_Aim of the exercise_: Go through the data underneath and copy every line exactly.

_Source data_:
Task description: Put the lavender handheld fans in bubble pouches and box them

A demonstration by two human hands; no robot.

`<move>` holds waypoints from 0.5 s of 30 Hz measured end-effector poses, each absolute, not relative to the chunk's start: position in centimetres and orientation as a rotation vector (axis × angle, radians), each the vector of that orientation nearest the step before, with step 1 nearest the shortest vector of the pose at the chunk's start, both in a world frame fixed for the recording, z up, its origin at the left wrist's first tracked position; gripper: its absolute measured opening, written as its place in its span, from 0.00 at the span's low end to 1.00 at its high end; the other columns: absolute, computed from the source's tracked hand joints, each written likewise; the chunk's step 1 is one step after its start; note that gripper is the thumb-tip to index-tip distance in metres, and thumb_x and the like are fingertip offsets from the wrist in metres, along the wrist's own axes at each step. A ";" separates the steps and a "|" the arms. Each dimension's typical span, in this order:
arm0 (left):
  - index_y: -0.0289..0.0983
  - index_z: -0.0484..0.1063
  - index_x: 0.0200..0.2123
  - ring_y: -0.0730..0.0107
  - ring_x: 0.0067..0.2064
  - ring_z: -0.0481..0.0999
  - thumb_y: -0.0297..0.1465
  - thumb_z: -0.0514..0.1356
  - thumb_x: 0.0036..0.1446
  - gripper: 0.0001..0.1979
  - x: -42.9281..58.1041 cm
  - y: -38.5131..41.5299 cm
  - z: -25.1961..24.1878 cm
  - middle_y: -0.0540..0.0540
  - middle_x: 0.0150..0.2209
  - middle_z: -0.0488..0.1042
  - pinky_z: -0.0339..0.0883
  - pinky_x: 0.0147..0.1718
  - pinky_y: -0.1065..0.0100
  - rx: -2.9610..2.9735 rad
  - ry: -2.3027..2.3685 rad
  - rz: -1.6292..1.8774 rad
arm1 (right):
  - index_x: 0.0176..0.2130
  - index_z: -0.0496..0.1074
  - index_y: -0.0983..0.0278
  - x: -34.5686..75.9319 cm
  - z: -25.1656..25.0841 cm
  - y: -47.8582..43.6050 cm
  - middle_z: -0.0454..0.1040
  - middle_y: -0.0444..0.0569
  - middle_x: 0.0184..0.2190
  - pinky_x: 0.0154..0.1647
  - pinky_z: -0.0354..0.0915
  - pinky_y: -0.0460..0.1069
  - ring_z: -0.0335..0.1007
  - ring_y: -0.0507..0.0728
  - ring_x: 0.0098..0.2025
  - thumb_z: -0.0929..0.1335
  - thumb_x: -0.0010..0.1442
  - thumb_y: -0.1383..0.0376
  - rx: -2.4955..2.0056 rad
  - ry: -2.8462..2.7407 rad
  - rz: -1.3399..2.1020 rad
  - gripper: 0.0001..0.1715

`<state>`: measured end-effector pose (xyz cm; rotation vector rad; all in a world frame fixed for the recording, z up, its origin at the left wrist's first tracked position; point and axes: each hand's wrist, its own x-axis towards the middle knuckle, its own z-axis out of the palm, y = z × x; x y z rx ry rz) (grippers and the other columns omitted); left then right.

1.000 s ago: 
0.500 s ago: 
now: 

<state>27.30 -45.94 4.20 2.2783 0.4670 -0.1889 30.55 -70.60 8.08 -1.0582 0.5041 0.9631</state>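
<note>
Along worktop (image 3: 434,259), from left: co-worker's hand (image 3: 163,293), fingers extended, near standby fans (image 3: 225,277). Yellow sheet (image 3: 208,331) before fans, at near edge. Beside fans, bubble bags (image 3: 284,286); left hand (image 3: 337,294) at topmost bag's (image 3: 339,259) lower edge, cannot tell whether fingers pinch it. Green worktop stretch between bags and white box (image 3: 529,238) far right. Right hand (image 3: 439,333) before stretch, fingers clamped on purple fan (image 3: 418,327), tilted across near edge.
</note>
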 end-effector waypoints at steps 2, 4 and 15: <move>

_The completed task_:
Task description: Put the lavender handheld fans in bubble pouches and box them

A demonstration by two human hands; no robot.

`<move>` holds waypoints from 0.5 s of 30 Hz measured end-effector poses, each absolute, not relative to the chunk's start: position in centimetres and orientation as a rotation vector (axis × angle, radians), each the vector of that orientation nearest the step before, with step 1 nearest the shortest vector of the pose at the chunk's start, both in a world frame fixed for the recording, z up, its origin at the left wrist's first tracked position; gripper: its absolute measured opening, written as its place in its span, from 0.00 at the span's low end to 1.00 at its high end; the other columns: absolute, computed from the source's tracked hand joints, each written likewise; the chunk's step 1 is one step after its start; note that gripper is the thumb-tip to index-tip distance in metres, and thumb_x and the like are fingertip offsets from the wrist in metres, along the wrist's own axes at each step. A ";" separates the steps and a "|" the arms. Each dimension's typical span, in this order:
arm0 (left):
  - index_y: -0.0289..0.0983
  - index_z: -0.0484..0.1063
  - index_x: 0.0200..0.2123
  - ring_y: -0.0730..0.0107
  - ring_x: 0.0067..0.2064
  - ring_z: -0.0481..0.0999
  - thumb_y: -0.0297..0.1465
  - thumb_z: -0.0514..0.1356
  - thumb_x: 0.0036..0.1446
  - gripper: 0.0001..0.1979
  - x: -42.9281..58.1041 cm
  - y: -38.5131..41.5299 cm
  - z: -25.1961..24.1878 cm
  - middle_y: -0.0540..0.0540
  - middle_x: 0.0150..0.2209
  - middle_z: -0.0488..0.1042
  - pinky_z: -0.0339..0.0883
  - pinky_x: 0.0147..0.1718
  - pinky_y: -0.1065..0.0100
  - rx: -2.9610..2.9735 rad
  - ry: -2.3027..2.3685 rad
  - rz: -1.6292..1.8774 rad
arm1 (right):
  - index_x: 0.0176..0.2130
  - index_z: -0.0496..0.1074
  - index_y: -0.0983..0.0278
  - x: -34.5686..75.9319 cm
  - z: -25.1656..25.0841 cm
  - y: -47.8582..43.6050 cm
  - middle_z: -0.0454..0.1040
  - middle_y: -0.0444..0.0569
  - middle_x: 0.0184..0.2190
  - pinky_x: 0.0154..0.1647
  - pinky_z: -0.0354..0.0915
  - pinky_y: -0.0460..0.1069
  - ring_z: -0.0335..0.1007
  - ring_y: -0.0507..0.0728
  - ring_x: 0.0098..0.2025
  - thumb_z: -0.0929..0.1335
  - thumb_x: -0.0010..0.1442
  - thumb_y: -0.1383..0.0376
  - rx: -2.4955..2.0056 rad
  - ry: -2.8462..2.7407 rad
  - rz: -1.3399..2.1020 rad
  - gripper: 0.0001..0.1715

`<state>`: measured end-effector pose (xyz cm; rotation vector rad; all in a world frame fixed for the recording, z up, its origin at the left wrist's first tracked position; point and axes: each hand's wrist, its own x-axis towards the middle knuckle, its own z-axis out of the palm, y = z × x; x y z rx ry rz) (grippers and the other columns omitted); left then right.

1.000 s ago: 
0.500 s ago: 
now: 

<state>27.30 -45.94 4.20 2.2783 0.4670 -0.1889 30.55 -70.60 8.08 -1.0582 0.5041 0.9631</state>
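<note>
Along worktop (image 3: 434,259), from left: co-worker's hand (image 3: 163,293), fingers extended, near standby fans (image 3: 225,277). Yellow sheet (image 3: 208,331) before fans, at near edge. Beside fans, bubble bags (image 3: 284,286); left hand (image 3: 337,294) at topmost bag's (image 3: 339,259) lower edge, cannot tell whether fingers pinch it. Green worktop stretch between bags and white box (image 3: 529,238) far right. Right hand (image 3: 439,333) before stretch, fingers clamped on purple fan (image 3: 418,327), tilted across near edge.
</note>
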 end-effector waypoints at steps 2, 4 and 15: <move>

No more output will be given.